Task goal
From the entries below, count every line that contains the word "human". Please give the number and nothing else.

Dataset excerpts
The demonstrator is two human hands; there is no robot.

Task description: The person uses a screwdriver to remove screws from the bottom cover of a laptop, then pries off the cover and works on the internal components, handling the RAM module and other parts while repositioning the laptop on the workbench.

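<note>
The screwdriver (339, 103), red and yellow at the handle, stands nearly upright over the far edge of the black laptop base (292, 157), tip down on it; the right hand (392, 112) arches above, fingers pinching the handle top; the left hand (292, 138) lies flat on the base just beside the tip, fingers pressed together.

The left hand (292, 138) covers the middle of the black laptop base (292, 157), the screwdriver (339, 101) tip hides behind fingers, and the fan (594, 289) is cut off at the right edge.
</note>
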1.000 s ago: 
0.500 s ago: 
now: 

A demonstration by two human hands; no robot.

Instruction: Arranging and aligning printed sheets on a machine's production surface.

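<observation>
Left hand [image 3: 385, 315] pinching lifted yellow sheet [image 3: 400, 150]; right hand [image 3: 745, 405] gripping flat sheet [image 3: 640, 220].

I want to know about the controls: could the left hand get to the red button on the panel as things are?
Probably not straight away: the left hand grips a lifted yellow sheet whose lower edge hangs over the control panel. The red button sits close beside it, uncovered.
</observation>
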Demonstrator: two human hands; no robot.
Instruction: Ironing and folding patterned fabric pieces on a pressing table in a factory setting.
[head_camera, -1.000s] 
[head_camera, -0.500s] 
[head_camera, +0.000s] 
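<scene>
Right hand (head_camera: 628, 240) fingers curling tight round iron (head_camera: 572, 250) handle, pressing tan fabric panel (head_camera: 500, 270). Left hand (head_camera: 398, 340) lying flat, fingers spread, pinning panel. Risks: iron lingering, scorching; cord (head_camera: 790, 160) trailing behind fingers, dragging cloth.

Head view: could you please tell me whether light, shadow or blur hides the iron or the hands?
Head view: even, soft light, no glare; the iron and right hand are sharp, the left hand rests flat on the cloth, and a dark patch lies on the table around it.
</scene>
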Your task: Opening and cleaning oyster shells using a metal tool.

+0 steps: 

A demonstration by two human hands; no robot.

Response to this task
4